On race day, Mike is right there next to his 19-year-old daughter Brittney.

"When we get to the track, we're not so much father and daughter anymore. It's a little bit of a different role. I'm the crew chief. She's the driver," Mike explains.

But it wasn't that way in the beginning.

"I went to the race track when I was four days old, a brand new baby out at the race track," Brittney says. "My dad was racing, so it's always been in my blood. It's what I've known my whole life ... You see your dad out there doing that, and then, you know, I want to go do that."

And that's exactly what she did.

"I got into go karts at the age of 4. That's the youngest that you can actually start racing," Brittney says. "Been doing it for the past 15 years, moved from go carts to mini stocks to limited late models to super late models. And now we're in the Cannon Pro Series."

All along, her family has been her crew, which made the decision about the 52 car an easy one.

"I could see how good she was in the stock car ... so I knew that she was going to be good in the big cars. It wasn't that hard," Mike says.

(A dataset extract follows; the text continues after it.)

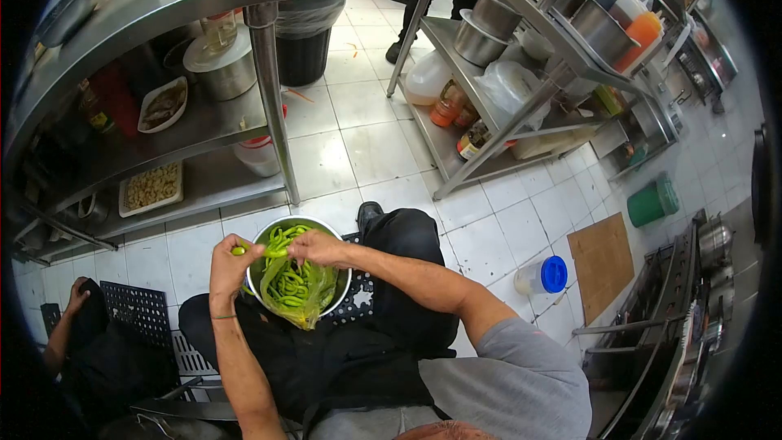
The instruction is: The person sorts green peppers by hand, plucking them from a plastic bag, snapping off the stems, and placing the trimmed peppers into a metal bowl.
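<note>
Green chili peppers (291, 279) fill a round metal pot (348, 283) between my knees. A thin yellowish plastic bag (324, 287) lies in the pot over part of them and hangs at the near rim. Over the pot's left side, my left hand (234, 265) is closed on green chili peppers, one end poking out past the fingers. My right hand (319, 248) is pinched closed above the peppers, just right of the left hand. Its fingertips meet a green pepper between the two hands; exactly what they grip is partly hidden.
Steel shelving (269, 73) with trays and pots stands at left, another steel table (468, 98) ahead. A black bin (308, 41) is at the back. On the right floor are a blue-lidded container (541, 275), cardboard (601, 266) and a green bucket (652, 202). Another person's hand (77, 297) shows at left.
</note>
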A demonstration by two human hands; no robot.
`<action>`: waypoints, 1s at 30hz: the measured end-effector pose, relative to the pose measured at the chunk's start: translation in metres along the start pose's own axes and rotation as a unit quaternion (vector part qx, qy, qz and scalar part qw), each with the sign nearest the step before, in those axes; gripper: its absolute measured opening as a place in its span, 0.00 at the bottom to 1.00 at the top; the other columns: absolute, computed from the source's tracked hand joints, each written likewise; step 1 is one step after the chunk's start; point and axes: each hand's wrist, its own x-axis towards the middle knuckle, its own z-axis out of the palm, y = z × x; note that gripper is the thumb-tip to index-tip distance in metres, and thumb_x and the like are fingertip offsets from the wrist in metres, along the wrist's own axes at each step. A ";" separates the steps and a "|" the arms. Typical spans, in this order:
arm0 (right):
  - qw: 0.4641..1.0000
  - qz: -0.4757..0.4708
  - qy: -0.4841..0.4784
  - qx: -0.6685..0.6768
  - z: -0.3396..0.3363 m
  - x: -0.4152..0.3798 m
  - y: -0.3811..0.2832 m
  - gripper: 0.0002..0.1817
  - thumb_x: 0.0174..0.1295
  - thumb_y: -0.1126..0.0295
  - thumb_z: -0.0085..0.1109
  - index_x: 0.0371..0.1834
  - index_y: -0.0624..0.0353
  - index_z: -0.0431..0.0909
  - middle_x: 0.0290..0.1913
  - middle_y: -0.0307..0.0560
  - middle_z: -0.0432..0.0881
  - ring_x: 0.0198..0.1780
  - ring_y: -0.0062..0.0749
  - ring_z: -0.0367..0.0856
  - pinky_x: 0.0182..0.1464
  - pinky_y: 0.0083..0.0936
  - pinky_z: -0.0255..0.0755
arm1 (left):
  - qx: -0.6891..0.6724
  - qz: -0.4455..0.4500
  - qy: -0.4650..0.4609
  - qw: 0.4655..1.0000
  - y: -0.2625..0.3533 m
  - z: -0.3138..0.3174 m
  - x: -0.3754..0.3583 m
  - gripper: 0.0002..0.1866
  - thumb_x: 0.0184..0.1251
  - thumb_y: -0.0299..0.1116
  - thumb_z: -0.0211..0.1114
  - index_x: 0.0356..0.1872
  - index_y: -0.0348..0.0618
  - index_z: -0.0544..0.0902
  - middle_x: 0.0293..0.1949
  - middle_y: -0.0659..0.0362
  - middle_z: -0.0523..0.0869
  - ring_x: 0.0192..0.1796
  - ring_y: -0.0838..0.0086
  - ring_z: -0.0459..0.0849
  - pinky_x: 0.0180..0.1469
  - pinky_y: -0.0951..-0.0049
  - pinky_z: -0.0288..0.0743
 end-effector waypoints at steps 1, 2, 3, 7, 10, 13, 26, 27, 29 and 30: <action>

It was the right decision.

Brittney was named Rookie of the Year in the super late models when she was just 16 years old. From there, she won back-to-back championships, earning her a spot on the Nascar K&N Pro Series for the 2019 season.

But success didn't come without its own set of challenges.

"Definitely being a girl in racing, it's had its ups and downs," Brittney says. "The first couple of years were pretty tough because, you know, grown men in the 40s and 50s were getting beat by a 14-year-old girl, and they didn't like it at all.

"That's where the mental toughness comes in," she continues. "You've got to kind of throw those to the side ... You got to work a little harder to prove yourself."

Fortunately, Brittney lives for the challenge.

"I see them as opportunities," she says.

It's a lesson she learned from her dad.

"He's always told me, you have one head on your shoulders, two hands and two feet, and if you've got the passion to go out there and race, then it doesn't matter what gender you are," Brittney says.

So most nights, Mike is in the garage alongside Brittney, working on the car. His car. Her car. The 52 car.

"It's just who we are," Mike says. "It's her number now."

Brittney is currently racing for Bill McAnally Racing. She's on the second woman to drive for the team. Only two levels stand in between Brittney and her reaching her dream of racing in the NASCAR Spring Cup.

To put that into perspective, she's basically at the AA level of racing -- an incredible feat when you consider she's only 19 years old.